Esther has since gone back to TanenbaumCHAT to speak to Grade 12 students about the transition to university. She tells them that, “I got a really great education, but not about sensitivity, be it cultural sensitivity, or sensitivity about people’s sexuality. I had to learn that mostly myself.”

But attitudes are changing. More recently, Jonathan (not his real name) said his rabbinics class at TanenbaumCHAT tackled the issue of gay marriage.

“I was nervous about it,” he said, but in the end, the class was “very, very respectful.… It was halachically sound and socially inoffensive.”

Officials from both Gray Academy and TanenbaumCHAT say they have spent professional development time on educating teachers and administrators about how to make their schools inclusive for gay students.

Jonathan said he rarely hears derogatory words at school, and when he does, the comment is shut down almost immediately by another student.

TanenbaumCHAT’s GSA club has also made students feel less isolated. “There are people who before we had meetings, I did not know they were part of the (LGBTQ) community, but they felt comfortable with the club to start telling people, which to me is extremely important, because for me, being in the closet was really hard,” Jonathan said. “The fact that people with the club feel comfortable to come out is amazing.”

“The fact that people with the club feel comfortable to come out is amazing”

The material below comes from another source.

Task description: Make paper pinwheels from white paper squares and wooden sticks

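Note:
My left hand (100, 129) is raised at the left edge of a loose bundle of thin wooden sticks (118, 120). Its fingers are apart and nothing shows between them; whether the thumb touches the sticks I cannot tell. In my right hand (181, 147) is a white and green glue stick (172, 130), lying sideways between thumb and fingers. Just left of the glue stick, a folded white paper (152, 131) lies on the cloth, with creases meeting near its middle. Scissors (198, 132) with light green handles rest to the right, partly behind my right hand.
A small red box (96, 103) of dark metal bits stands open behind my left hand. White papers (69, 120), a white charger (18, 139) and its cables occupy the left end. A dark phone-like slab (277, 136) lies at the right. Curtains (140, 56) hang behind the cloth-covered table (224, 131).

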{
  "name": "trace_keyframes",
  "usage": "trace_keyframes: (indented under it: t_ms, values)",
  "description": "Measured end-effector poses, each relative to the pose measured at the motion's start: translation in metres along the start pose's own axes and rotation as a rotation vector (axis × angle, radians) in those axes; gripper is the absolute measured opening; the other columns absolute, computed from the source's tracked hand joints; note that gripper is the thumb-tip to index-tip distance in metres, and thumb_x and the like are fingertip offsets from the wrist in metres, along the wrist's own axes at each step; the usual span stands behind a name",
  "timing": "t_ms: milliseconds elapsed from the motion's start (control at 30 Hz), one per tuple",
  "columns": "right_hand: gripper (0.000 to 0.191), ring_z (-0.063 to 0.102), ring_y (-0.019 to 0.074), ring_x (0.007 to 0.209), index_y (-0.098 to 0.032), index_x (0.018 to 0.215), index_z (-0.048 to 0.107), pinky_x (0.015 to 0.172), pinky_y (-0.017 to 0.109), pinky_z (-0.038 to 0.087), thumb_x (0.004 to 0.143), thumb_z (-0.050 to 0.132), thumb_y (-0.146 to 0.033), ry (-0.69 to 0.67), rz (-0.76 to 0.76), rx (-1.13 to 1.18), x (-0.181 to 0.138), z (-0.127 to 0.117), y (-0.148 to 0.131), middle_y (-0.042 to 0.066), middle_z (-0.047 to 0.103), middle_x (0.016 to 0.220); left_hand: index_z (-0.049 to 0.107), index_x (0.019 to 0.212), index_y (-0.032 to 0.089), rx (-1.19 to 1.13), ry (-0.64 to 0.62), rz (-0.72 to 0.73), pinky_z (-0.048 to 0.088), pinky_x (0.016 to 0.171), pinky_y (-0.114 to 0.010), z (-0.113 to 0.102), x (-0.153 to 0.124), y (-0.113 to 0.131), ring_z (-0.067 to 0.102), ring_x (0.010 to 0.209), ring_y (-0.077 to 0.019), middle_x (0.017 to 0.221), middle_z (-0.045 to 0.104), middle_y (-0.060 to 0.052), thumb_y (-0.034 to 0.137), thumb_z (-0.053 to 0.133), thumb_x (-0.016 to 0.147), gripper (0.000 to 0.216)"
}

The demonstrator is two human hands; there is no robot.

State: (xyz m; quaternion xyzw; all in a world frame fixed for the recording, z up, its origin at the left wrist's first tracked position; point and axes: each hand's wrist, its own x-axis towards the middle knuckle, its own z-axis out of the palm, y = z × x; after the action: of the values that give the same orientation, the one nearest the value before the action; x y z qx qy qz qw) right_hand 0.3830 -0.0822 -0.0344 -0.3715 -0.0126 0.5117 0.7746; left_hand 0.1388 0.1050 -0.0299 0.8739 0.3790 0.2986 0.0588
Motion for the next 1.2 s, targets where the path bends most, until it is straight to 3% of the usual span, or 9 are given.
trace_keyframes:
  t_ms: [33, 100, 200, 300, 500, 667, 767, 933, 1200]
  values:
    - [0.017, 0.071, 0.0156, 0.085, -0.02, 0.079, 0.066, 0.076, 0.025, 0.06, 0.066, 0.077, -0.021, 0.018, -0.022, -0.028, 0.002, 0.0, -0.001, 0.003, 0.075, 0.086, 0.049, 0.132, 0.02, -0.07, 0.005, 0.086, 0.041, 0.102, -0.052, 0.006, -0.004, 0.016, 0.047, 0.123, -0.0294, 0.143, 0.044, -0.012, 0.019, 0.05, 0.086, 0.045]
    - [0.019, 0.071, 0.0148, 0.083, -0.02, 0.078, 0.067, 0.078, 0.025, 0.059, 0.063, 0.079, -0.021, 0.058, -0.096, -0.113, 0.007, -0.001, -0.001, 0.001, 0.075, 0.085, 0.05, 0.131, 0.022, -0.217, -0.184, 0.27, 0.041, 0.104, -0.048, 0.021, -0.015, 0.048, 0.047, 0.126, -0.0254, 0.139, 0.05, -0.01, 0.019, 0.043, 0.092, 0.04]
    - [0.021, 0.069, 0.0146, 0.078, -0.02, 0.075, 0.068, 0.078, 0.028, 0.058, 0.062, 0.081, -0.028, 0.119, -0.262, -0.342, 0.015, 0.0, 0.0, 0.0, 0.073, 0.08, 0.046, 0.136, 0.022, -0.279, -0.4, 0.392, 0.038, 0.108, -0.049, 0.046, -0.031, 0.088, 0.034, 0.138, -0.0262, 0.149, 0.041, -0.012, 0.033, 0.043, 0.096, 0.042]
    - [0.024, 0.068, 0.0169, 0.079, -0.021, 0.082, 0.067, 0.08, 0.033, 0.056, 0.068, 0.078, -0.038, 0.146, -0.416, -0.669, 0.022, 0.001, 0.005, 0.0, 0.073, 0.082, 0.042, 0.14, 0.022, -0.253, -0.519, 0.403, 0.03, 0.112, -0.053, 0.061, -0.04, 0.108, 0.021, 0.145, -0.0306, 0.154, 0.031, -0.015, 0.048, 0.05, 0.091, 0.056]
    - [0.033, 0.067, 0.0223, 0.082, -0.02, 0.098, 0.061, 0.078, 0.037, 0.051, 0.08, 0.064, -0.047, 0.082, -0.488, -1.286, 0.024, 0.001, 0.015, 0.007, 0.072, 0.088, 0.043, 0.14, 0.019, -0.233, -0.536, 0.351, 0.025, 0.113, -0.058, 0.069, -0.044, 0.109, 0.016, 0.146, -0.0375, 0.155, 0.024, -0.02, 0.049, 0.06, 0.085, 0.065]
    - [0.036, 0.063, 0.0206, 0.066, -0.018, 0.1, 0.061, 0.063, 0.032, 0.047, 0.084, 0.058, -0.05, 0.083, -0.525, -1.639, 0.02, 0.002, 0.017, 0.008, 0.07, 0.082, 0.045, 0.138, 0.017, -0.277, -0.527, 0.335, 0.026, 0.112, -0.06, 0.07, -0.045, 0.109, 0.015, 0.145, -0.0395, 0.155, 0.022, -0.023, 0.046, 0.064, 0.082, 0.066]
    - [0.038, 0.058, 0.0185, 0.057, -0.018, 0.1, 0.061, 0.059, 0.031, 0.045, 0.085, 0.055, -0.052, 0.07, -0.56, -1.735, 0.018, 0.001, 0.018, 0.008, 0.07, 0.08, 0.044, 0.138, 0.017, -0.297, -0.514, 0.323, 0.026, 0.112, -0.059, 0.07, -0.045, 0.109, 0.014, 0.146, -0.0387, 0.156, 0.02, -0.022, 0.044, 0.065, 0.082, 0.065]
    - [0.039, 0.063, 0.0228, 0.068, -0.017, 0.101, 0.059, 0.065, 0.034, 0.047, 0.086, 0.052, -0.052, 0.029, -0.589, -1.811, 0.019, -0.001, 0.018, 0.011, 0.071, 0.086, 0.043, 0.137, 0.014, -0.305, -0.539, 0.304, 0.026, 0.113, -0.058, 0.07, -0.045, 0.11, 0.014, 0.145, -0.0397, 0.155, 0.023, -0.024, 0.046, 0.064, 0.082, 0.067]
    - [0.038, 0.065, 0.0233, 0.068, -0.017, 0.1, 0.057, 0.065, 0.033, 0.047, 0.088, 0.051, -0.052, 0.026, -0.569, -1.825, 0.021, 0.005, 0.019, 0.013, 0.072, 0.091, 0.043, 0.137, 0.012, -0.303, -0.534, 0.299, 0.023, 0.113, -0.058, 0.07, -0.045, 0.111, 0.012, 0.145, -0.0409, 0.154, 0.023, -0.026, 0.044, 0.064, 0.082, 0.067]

Smolen, who hears from dozens of high school students in his job at Keshet, says it’s crucial for young people’s mental health to feel accepted for who they are.
“There’s a significant toll that being in an environment where you feel constantly that you’re not worthy of dignity, that there’s a part of you that is an anathema … it’s humiliating and demoralizing at such a level there can be severe health challenges that arise,” he said.

“That doesn’t happen in every community, but that is a real experience of LGBTQ people across communities in secular and religious spaces.”